[WHAT YOU WILL DO] In the listing below, a line holding "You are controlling" and a line holding "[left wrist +" mark the range. Retype both exactly, with all lines between them.
═══ SUPPLIED DATA ═══
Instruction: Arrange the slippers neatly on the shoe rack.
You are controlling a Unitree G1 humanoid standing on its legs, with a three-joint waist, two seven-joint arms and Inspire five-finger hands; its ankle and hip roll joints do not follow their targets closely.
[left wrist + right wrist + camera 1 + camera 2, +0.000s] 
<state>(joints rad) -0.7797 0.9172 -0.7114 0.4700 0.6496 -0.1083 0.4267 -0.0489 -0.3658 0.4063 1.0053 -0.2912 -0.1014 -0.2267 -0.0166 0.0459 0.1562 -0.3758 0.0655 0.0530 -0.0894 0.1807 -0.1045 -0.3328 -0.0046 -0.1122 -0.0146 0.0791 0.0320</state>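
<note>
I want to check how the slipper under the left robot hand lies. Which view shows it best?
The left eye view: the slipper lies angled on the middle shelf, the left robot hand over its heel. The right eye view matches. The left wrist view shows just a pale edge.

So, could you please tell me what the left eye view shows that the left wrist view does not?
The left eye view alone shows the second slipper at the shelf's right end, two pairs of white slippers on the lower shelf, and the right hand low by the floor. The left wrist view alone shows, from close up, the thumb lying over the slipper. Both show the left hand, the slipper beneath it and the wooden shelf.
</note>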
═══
[TASK ANSWER]
You are controlling a Unitree G1 humanoid standing on its legs, with a three-joint waist, two seven-joint arms and Inspire five-finger hands; its ankle and hip roll joints do not follow their targets closely.
[left wrist + right wrist + camera 1 + camera 2, +0.000s] 

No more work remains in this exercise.